Quorren’s #CBR4 Review #47 Elephants on Acid and Other Bizarre Experiments by Alex Boese
After reading a few of Mary Roach’s books, I figured Elephants on Acid would be a similarly quirky look at the scientific community. Alex Boese is no Mary Roach. While Roach can balance her irreverent wit against sometimes sad subject material, Boese handles tragedy with the deftness of Dane Cook’s badly constructed and horrendously ill timed Aurora shooting “joke”.
The first chapter in Elephants on Acid is the most gruesome. This introduction to Boese’s sense of humor may leave you nauseous. Unfortunately, he can’t be blamed with the subject matter, so with it’s presentation. This chapter deals with Frankenstein like experiments committed in the name of science, none for the feint of heart. Oh, and there are pictures.

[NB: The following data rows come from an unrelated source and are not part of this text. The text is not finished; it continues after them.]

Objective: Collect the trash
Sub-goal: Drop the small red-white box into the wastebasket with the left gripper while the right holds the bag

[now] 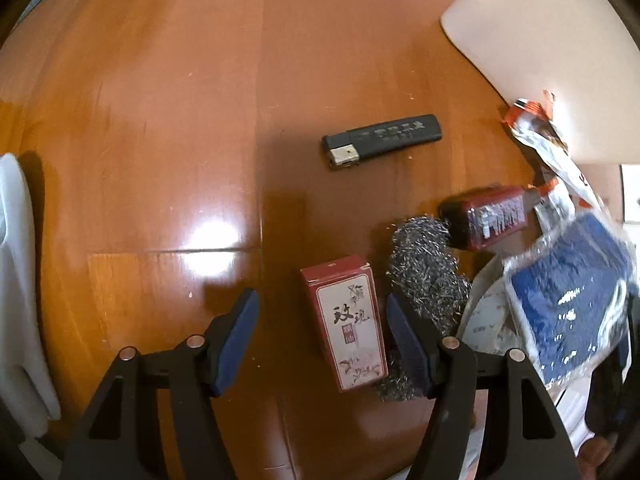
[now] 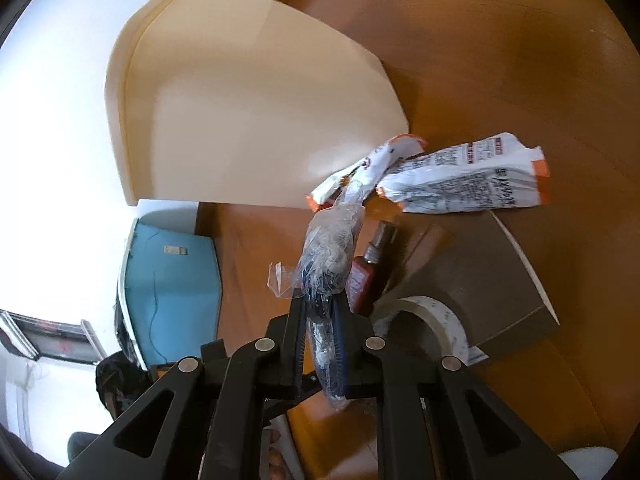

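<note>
Right gripper (image 2: 320,320): clenched on a crinkled clear plastic wrapper (image 2: 328,248) with blue inside, lifted clear of the wooden surface (image 2: 520,60).
Left gripper (image 1: 322,336): released, jaws apart, pointing steeply down over the surface, with a red and white box (image 1: 346,322) lying between them; pads not touching it.
Steel scourer (image 1: 428,268): just beside the box, against the gripper's right finger.
Lighter (image 1: 382,140): black, flat on the surface, beyond the box.
Torn white and orange packet (image 2: 464,180): on the surface beside the cream bin (image 2: 240,100).
Tape roll (image 2: 420,320): near the right gripper.
</note>
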`<state>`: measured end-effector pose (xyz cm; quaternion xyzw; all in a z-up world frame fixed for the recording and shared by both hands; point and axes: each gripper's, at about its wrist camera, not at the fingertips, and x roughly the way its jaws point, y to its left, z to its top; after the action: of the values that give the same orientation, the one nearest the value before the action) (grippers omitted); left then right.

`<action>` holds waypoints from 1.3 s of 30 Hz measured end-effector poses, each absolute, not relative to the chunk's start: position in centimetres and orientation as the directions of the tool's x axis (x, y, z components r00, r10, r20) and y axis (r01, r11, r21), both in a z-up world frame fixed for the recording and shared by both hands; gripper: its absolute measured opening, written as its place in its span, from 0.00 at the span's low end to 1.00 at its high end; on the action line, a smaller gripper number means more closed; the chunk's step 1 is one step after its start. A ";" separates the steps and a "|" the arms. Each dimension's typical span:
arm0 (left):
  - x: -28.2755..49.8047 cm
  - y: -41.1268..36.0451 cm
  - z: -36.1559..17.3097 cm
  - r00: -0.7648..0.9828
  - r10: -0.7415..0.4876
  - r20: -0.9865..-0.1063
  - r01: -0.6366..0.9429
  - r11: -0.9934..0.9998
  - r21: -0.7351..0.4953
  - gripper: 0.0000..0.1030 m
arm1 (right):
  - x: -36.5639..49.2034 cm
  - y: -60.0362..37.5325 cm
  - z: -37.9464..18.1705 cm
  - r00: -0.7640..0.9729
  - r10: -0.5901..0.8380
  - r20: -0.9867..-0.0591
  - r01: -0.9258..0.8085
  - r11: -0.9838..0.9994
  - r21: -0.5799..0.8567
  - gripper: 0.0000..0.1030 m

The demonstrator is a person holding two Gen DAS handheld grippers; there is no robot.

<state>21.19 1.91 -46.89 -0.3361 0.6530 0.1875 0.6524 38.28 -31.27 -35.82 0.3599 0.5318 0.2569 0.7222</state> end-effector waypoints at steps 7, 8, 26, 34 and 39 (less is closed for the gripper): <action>21.7 0.7 -48.7 0.044 -0.158 -0.986 -0.683 0.716 -0.145 0.54 | 38.1 -30.8 -35.7 0.311 0.758 -0.573 0.008 0.601 0.800 0.12; 21.7 0.6 -48.6 0.049 -0.168 -0.985 -0.678 0.718 -0.156 0.40 | 38.1 -30.9 -35.8 0.312 0.756 -0.576 0.011 0.603 0.798 0.12; 26.2 -2.8 -27.6 0.410 -0.282 -0.867 -0.225 0.890 -0.396 0.28 | 37.0 -32.8 -34.3 0.377 0.745 -0.551 0.025 0.586 0.810 0.12; 37.9 -2.0 -13.1 0.733 -0.258 -0.629 0.006 0.928 -0.373 0.28 | 37.0 -35.1 -33.5 0.433 0.741 -0.513 0.045 0.551 0.833 0.12; 45.4 -0.3 -16.1 0.707 -0.205 -0.676 -0.052 0.939 -0.340 0.28 | 36.9 -36.0 -33.4 0.449 0.732 -0.512 0.059 0.547 0.835 0.12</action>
<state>45.37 -0.33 -16.08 -0.1695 0.3801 -0.0421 0.9083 36.85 -35.96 -33.44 0.4180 0.4732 0.2270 0.7415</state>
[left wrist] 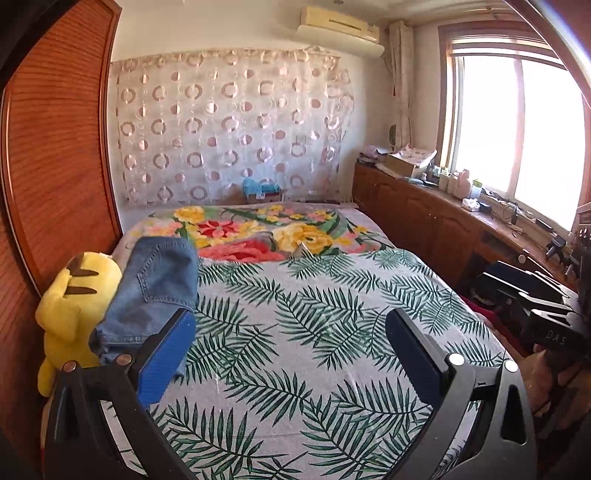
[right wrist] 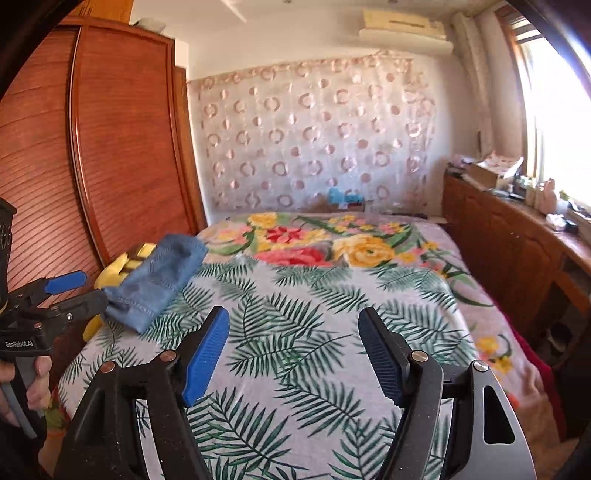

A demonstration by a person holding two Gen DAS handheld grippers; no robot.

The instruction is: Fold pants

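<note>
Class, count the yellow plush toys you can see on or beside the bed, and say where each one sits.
1. The yellow plush toy sits at the bed's left edge by the wooden wardrobe, partly covered by the folded jeans lying against it. Others may be hidden.

A bed spread with a grey cotton sheet printed with green palm leaves [left wrist: 295,314] fills the middle. A fleece blanket with red and yellow flowers [left wrist: 258,232] covers its far end. A yellow plush toy [left wrist: 74,295] sits at the bed's left edge, beside a tall slatted wooden wardrobe [left wrist: 55,147]. A sheer curtain with pink rings [left wrist: 229,125] hangs on the far wall, a white air conditioner [left wrist: 340,29] above it. Low wooden cabinets [left wrist: 424,210] run under the bright window [left wrist: 517,129] on the right.
</note>
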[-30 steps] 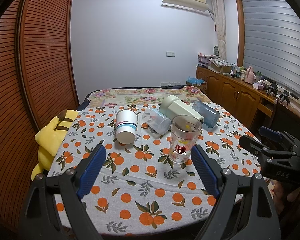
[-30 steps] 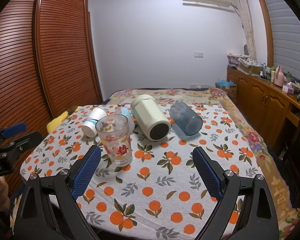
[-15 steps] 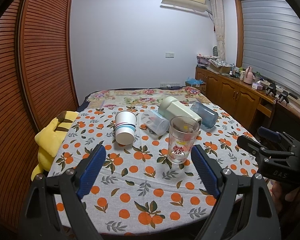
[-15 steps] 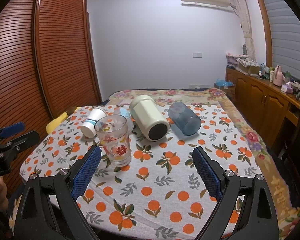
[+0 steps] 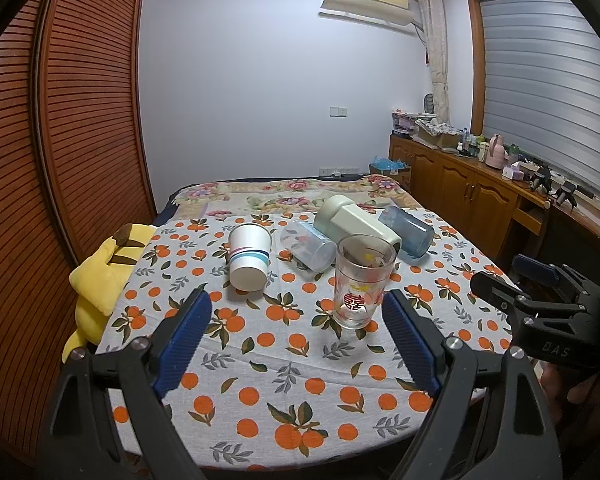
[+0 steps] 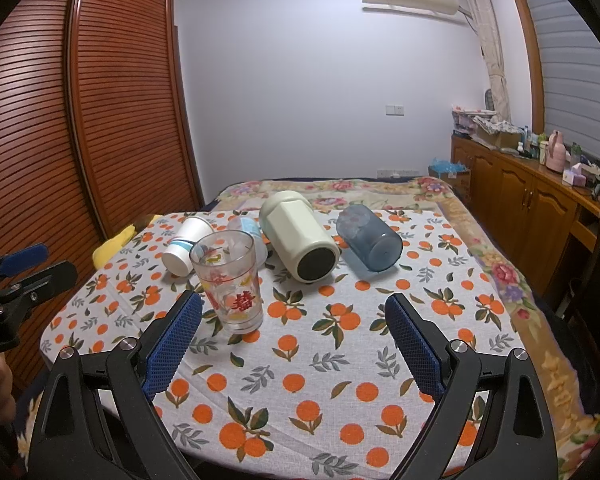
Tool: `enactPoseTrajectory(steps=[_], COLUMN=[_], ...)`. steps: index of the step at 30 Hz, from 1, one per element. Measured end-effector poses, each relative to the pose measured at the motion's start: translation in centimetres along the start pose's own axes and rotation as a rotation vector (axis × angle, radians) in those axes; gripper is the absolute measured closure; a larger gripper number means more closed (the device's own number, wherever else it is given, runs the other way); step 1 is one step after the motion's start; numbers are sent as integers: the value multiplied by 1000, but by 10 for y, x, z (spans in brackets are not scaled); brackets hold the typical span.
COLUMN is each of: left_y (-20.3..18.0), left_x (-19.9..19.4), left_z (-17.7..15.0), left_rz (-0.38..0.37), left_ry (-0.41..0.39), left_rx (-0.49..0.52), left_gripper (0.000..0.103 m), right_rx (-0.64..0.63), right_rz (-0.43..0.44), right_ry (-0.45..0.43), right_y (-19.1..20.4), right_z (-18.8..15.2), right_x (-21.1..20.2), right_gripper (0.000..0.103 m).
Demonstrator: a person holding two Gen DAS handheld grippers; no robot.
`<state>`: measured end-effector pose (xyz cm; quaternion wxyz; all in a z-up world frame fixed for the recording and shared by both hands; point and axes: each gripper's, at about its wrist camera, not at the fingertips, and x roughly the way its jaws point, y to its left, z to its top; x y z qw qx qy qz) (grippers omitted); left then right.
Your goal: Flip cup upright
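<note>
I hold a pair of tongs in each hand above the near edge of a tabletop (image 5: 260, 396) covered by a white cloth printed with oranges. My left tongs (image 5: 296, 340) are spread wide apart and grip nothing. My right tongs (image 6: 294, 342) are also wide apart and empty.

A clear glass cup (image 5: 360, 282) with a red character printed on it stands upright on the cloth, mouth up. From the left wrist view it sits between my left fingertips but further out, touching neither. From the right wrist view it stands just beyond my left-hand blue pad (image 6: 172, 346).

Behind it four more cups lie on their sides in a loose row. A white paper cup (image 5: 249, 257) with blue stripes lies furthest left, its base toward me. Beside it lies a clear plastic cup (image 5: 308, 245). Next is a cream faceted cup (image 6: 298, 236), its dark end facing me. Furthest right lies a blue translucent cup (image 6: 370, 238).

A yellow plush toy (image 5: 98, 276) rests at the tabletop's left edge.
</note>
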<state>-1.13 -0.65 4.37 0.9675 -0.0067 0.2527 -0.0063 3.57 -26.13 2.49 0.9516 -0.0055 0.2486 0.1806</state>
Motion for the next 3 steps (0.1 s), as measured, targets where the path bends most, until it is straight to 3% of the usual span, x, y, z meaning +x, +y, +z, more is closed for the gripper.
enactPoseTrajectory(steps=[3], left_y=[-1], left_x=[-1], left_z=[1], left_rz=[-3], left_ry=[-1], left_rx=[-1], left_gripper=[15], right_rx=[0], right_rz=[1], right_ry=[1], right_y=[0], right_z=[0], right_x=[0], right_gripper=[9])
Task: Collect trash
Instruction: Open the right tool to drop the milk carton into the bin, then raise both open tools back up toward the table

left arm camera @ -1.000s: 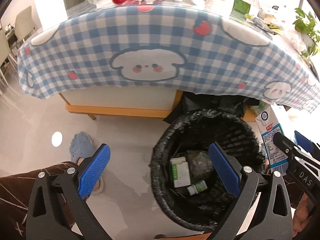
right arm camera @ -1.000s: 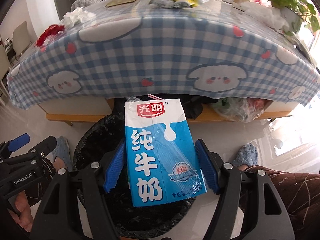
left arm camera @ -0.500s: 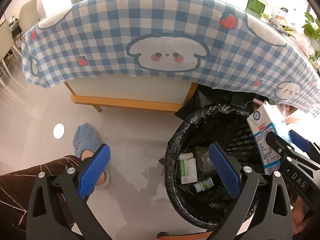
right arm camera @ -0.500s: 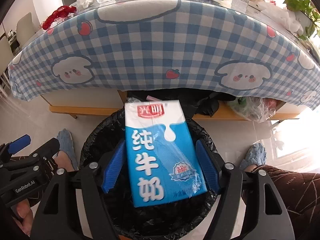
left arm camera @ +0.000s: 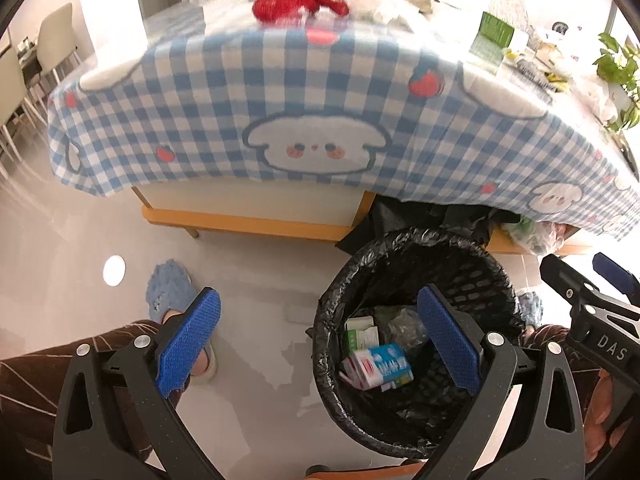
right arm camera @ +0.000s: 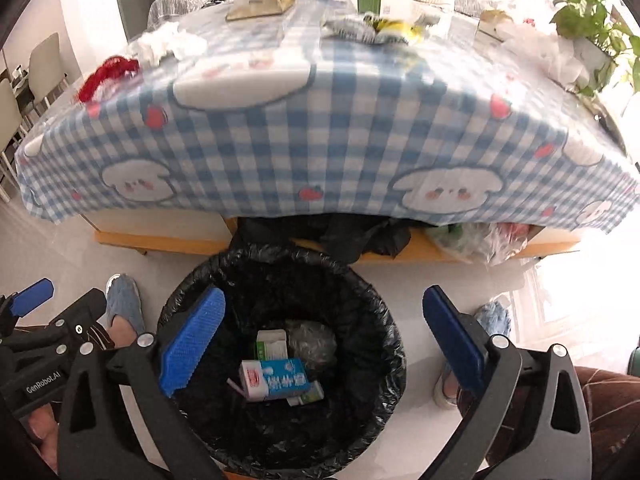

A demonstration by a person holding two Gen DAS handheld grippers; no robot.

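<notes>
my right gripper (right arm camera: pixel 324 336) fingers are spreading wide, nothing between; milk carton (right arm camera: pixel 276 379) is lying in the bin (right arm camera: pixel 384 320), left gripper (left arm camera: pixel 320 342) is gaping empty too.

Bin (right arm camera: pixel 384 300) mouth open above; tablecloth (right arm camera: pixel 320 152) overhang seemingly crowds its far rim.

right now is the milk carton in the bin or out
In: the milk carton lies on its side at the bottom of the bin, clear of both grippers.
</notes>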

I don’t want to advocate burying heads into the sand and ignoring awful and terrible things in the world, but when I sit down to read a book and weird science, I general don’t expect to see a decapitated dog’s head within a few pages of opening the book.
As for the titular Elephants on Acid, the first elephant died. While Boese capers around yelling, “Ha Ha! Those stoopid scientists killed an elephant, What a trip. GET IT?!?!?!”, I’m left feeling like the Debbie Downer because all I can focus on is the fact that an endangered species just died on the whim of an idiot. There’s schadenfreude and then there’s being an asshole.
I wouldn’t be nearly as critical of the book if Boese had made any type of critical analysis of experiments he reported; for him, his effort was extended on thinking up crafty one-liners that would even make Horatio Caine shake his head in disgust. Furthermore, having read of some of these experiments in college, specifically the Zimbardo Prison Experiment, I also suspect Boese to be guilty of lackadaisical research. Several of the details mentioned by Boese in regards to the Prison Experiment are false, if the documentary (that I’ve probably seen eight times) is any indication. He also focused too heavily on the shock and awe factor of these experiments and not the impact they had on science and the world at large. Did you know that the “prisoner” that had to be released early from the experiment was so deeply effected by it that he went on to work with real prisoners with mental health issues? Or that Zimbardo then went on to do groundbreaking work on shyness, the exact opposite of authority? Basically, if you want to read something for the sheer point and laugh value, stick to Cracked.com articles. They are better researched and better written.